Where a line below holds the string "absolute", copy that line.

-- Recorded information follows --

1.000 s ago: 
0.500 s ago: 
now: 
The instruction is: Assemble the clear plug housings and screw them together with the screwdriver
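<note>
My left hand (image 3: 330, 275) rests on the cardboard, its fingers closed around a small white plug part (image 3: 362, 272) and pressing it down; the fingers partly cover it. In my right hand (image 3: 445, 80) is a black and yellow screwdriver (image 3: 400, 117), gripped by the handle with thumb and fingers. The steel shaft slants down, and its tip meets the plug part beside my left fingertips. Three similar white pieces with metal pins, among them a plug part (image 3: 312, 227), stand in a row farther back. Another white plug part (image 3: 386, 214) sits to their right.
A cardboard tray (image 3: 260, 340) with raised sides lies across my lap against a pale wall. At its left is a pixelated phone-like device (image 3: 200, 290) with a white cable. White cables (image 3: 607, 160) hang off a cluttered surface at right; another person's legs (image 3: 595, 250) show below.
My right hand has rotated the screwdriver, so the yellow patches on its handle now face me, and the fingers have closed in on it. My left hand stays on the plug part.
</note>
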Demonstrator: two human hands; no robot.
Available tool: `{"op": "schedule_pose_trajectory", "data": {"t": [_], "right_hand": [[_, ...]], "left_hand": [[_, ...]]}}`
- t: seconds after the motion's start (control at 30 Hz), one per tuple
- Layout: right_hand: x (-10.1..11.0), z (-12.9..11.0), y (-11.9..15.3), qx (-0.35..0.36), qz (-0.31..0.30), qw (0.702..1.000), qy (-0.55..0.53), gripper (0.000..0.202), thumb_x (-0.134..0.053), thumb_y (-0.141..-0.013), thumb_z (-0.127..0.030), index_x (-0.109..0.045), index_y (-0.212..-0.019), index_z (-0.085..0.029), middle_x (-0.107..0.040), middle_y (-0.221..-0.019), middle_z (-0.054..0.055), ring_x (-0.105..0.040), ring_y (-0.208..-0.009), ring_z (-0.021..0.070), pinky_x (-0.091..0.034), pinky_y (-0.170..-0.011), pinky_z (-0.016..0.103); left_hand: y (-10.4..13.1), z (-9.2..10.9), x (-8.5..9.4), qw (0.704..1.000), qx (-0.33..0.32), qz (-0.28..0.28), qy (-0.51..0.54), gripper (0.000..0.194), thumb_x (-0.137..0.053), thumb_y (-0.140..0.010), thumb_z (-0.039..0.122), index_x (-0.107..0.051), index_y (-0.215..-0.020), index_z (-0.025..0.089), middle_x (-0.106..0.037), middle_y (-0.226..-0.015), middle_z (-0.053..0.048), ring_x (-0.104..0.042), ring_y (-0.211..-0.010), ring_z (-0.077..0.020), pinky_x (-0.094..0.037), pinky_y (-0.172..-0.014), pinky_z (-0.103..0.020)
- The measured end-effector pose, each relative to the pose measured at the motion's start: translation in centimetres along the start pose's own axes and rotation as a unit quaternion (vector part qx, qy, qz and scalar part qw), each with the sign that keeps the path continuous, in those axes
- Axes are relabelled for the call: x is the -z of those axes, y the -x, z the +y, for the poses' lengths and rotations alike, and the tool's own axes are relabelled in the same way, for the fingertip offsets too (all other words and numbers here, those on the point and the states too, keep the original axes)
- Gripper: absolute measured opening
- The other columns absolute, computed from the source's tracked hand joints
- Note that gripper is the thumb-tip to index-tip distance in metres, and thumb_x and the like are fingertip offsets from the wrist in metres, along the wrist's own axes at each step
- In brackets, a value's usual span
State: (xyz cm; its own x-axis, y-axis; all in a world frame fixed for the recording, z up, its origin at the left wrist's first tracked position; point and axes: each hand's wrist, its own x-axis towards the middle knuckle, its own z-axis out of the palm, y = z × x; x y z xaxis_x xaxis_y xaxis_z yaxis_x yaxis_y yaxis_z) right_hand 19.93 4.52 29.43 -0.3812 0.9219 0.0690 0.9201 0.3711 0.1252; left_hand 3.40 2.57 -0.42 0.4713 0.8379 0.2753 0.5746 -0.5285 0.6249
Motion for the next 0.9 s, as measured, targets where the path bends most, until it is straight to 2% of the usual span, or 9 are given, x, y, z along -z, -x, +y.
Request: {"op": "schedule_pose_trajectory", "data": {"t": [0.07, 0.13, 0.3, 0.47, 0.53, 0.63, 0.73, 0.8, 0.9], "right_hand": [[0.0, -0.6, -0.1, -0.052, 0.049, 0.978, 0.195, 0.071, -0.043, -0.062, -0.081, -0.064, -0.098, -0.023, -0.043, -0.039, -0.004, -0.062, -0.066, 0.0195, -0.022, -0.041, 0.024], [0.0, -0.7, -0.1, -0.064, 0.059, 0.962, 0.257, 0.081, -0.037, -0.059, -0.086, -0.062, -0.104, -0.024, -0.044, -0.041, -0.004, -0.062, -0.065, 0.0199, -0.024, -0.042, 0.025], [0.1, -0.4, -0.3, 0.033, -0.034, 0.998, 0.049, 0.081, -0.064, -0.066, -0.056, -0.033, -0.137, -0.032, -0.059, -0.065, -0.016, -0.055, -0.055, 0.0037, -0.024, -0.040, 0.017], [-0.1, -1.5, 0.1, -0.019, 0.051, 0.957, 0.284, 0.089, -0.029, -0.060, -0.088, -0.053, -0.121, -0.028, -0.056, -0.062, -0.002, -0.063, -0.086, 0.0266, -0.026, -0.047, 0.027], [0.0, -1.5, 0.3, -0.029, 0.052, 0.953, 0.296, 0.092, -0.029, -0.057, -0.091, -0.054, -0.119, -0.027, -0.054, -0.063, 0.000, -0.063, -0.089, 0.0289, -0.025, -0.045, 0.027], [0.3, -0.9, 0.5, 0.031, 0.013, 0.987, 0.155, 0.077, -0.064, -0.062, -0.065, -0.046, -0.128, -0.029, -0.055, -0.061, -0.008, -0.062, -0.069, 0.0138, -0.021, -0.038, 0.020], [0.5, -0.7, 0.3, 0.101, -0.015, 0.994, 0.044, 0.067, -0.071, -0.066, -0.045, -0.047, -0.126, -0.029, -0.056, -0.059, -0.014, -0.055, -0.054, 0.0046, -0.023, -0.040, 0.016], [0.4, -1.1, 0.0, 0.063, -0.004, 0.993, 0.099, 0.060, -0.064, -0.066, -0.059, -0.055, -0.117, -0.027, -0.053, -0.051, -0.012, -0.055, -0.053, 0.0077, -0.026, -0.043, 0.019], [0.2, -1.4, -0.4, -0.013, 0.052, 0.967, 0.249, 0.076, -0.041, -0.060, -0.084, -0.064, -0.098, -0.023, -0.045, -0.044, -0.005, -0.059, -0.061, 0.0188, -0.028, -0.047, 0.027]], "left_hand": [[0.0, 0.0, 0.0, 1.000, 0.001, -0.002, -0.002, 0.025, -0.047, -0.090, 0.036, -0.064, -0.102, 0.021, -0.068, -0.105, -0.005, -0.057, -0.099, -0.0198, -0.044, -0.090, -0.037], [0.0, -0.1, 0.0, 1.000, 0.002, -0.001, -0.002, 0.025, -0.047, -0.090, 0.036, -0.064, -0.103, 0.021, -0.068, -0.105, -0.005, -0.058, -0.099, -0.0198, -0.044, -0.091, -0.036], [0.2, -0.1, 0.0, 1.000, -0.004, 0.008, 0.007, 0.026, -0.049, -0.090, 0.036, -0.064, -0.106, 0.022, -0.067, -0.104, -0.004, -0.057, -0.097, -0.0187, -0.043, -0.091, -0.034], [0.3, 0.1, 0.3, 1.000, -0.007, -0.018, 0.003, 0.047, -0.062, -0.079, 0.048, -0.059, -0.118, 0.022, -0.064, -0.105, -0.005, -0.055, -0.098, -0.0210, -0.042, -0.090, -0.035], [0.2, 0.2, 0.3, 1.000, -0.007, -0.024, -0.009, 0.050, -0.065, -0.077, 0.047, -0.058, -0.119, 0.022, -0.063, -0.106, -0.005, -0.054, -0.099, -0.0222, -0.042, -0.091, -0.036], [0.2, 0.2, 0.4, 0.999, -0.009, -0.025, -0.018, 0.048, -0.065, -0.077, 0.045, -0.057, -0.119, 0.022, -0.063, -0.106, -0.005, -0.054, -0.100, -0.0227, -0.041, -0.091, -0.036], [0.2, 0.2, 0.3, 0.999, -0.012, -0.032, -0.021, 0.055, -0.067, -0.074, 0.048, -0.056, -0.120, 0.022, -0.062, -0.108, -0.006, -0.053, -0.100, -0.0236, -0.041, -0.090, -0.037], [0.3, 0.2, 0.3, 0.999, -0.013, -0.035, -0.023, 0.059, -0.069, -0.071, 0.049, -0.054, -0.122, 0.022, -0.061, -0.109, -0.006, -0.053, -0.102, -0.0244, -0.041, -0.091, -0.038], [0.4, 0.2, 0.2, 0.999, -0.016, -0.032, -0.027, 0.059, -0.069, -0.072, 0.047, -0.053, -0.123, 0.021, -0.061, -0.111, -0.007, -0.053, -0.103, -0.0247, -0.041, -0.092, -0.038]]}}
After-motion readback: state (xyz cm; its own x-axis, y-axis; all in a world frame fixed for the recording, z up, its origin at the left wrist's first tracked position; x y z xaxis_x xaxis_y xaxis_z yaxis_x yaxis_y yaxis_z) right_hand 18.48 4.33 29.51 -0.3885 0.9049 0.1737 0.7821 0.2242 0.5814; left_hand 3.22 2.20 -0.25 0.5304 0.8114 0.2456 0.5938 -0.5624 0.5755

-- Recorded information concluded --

## Task response
- Gripper: absolute measured opening
- The other columns absolute, computed from the source's tracked hand joints

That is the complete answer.